Exercise details >>
An exact copy of the data is required, with no pictures in it.

● ● ●

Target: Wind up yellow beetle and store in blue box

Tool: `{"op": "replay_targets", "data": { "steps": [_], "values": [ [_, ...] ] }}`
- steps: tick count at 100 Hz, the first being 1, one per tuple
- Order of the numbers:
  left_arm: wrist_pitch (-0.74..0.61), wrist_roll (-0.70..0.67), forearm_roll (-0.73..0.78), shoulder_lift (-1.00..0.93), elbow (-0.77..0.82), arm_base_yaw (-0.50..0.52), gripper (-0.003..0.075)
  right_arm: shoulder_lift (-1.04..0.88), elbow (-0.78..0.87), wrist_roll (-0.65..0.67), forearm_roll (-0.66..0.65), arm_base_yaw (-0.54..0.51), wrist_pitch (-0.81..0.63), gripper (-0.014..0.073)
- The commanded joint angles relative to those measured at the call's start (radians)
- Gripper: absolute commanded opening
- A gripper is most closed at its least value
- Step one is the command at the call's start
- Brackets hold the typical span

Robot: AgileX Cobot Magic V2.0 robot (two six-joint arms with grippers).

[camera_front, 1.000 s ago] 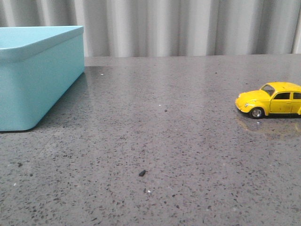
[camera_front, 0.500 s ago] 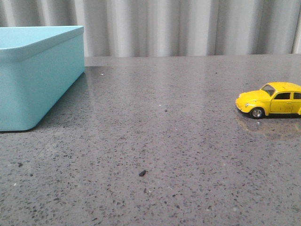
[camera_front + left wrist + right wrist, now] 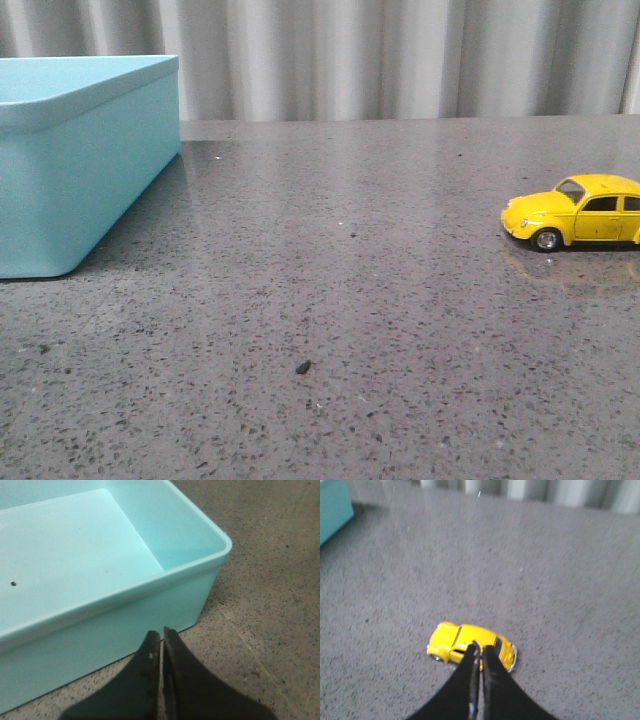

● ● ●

Your solution >>
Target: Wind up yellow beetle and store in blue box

Tool: `{"op": "replay_targets", "data": { "steps": [_], "values": [ [_, ...] ] }}`
- steps: tick count at 100 Hz, the first being 1, one per tuple
- Order of the numbers:
  left_arm: wrist_pitch (-0.74..0.61), wrist_roll (-0.70..0.67), forearm_roll (-0.73..0.78), shoulder_lift (-1.00..0.93), elbow (-0.77..0.82), arm_base_yaw (-0.50..0.52), gripper (-0.003..0.075)
  right_arm: shoulder_lift (-1.04..0.88), elbow (-0.78..0.87), wrist_roll (-0.65..0.67), forearm_roll (-0.66..0.65), arm_base_yaw (-0.54..0.51), wrist_pitch (-0.81..0.63), gripper (-0.014..0.073)
- The commanded joint angles relative to those measured at the call's start (radians)
- Gripper: absolute commanded opening
- A gripper is most closed at its least value
- Step one is the command at the call's start
- Brackets hold the typical span

Robot: AgileX Cobot Magic V2.0 robot (two six-joint arms with grippers).

[camera_front, 1.000 s ago] 
[camera_front, 0.500 s ago] 
[camera_front + left wrist + right wrist, now] 

This output is complete as it stands.